EXERCISE AIM |
Give back all of the data exactly. Leave nothing out.

DATA |
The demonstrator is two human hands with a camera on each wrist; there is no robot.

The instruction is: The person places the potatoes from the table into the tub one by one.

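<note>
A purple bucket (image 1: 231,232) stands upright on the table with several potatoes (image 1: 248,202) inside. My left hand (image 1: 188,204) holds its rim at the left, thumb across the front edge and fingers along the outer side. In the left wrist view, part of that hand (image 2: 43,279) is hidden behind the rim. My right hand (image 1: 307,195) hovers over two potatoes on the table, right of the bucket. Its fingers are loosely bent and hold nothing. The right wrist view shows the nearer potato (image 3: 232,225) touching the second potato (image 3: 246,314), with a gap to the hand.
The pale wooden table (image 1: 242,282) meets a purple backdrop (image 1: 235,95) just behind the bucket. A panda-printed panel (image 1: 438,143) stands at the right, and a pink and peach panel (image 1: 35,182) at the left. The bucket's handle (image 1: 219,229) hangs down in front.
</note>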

SOLUTION FOR THIS EXERCISE |
The demonstrator is two human hands with a camera on each wrist; there is no robot.

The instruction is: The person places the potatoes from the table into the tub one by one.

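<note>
A purple bucket (image 1: 231,232) stands upright on the table with several potatoes (image 1: 248,202) inside. My left hand (image 1: 188,204) holds its rim at the left, thumb across the front edge and fingers along the outer side. In the left wrist view, part of that hand (image 2: 43,279) is hidden behind the rim. My right hand (image 1: 307,195) hovers over two potatoes on the table, right of the bucket. Its fingers are loosely bent and hold nothing. The right wrist view shows the nearer potato (image 3: 232,225) touching the second potato (image 3: 246,314), with a gap to the hand.
The pale wooden table (image 1: 242,282) meets a purple backdrop (image 1: 235,95) just behind the bucket. A panda-printed panel (image 1: 438,143) stands at the right, and a pink and peach panel (image 1: 35,182) at the left. The bucket's handle (image 1: 219,229) hangs down in front.
</note>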

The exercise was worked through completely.